You're taking it to the extreme ignoring all real world factors.
Yes, as a thought experiment, the human brain, because it is able to, although extremely inefficiently, perform basic arithmetic and logic operations, could emulate any infinitely complex hardware running any infinitely complex software if all information about the hardware was available and correct and humanly understandable and if the software was available in human readable form and if there was an unlimited means to manually store data and unlimited time to compute and perfect computation accuracy and unlimited ability to focus on said task.
But the converse is true as well I'm afraid. Not only can humans """THEORETICALLY""" emulate computers, but computers can right now in real life accurately emulate a portion of a mammal brain.
By the way, the idea you are describing is called the church-turing thesis. Sure any computational device can theoretically emulate any other, but it's theoretical for a reason. All external factors can not be reproduced. If a computer does calculations based on yesterday's weather, if I don't have yesterday's weather, then those computations can not be emulated.
From the Wikipedia article on Emulation: In a theoretical sense, the Church-Turing thesis implies that any operating environment can be emulated within any other.
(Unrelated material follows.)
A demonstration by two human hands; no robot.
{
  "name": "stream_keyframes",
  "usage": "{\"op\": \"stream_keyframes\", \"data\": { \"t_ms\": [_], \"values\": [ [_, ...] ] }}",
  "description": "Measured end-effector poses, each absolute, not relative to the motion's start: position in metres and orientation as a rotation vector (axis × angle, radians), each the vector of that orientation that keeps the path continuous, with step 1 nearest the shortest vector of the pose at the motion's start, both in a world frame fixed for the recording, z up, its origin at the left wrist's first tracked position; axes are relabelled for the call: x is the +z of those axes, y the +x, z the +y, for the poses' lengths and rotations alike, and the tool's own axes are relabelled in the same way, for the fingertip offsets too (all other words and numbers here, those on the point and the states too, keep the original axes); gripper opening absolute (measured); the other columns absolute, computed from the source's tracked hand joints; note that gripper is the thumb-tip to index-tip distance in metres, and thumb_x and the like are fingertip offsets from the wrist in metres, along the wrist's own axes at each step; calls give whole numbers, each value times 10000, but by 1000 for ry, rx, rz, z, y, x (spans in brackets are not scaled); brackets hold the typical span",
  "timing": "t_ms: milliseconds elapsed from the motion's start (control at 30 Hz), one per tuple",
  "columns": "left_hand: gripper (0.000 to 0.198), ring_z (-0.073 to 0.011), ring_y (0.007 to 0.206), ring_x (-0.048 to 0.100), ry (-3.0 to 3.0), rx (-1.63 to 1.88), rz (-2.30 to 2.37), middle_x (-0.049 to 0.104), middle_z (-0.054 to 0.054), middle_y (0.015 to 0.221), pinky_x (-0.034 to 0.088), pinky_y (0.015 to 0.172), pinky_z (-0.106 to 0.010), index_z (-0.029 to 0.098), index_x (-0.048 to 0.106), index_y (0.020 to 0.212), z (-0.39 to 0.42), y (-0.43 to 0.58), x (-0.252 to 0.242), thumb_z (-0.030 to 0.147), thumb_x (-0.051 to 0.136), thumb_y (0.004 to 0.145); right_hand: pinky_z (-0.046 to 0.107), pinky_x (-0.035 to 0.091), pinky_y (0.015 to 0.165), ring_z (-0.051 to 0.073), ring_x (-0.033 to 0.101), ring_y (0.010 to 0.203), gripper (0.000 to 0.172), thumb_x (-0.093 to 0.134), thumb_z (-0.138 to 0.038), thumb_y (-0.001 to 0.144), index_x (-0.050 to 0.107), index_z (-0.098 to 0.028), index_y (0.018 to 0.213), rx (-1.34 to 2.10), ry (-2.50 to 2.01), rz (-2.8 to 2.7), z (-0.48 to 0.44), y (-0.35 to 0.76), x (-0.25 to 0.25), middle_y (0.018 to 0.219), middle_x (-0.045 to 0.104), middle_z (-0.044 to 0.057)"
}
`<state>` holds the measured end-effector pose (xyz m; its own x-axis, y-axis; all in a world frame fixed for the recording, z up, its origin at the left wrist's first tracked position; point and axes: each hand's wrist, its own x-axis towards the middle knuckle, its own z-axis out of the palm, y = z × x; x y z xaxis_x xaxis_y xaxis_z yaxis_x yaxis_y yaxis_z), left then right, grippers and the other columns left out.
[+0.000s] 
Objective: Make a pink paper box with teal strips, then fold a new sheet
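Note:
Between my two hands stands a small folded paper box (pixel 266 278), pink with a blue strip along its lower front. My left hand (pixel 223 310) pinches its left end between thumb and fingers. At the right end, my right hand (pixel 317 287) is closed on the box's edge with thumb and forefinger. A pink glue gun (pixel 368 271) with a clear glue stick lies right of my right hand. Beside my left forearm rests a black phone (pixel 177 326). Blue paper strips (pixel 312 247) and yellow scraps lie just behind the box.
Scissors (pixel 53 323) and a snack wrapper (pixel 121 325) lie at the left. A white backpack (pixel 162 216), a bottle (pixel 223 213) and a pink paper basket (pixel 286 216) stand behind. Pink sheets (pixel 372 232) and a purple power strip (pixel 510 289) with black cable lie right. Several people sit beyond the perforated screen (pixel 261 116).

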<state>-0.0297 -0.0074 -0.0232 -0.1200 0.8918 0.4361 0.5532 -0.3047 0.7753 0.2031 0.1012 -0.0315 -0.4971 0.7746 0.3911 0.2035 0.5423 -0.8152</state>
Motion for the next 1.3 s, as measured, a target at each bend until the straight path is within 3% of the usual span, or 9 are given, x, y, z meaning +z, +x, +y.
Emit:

However, in practice, it can be quite difficult, particularly when the exact behavior of the system to be emulated is not documented and has to be deduced through reverse engineering. It also says nothing about timing constraints; if the emulator does not perform as quickly as the original hardware, the emulated software may run much more slowly than it would have on the original hardware, possibly triggering time interrupts to alter performance.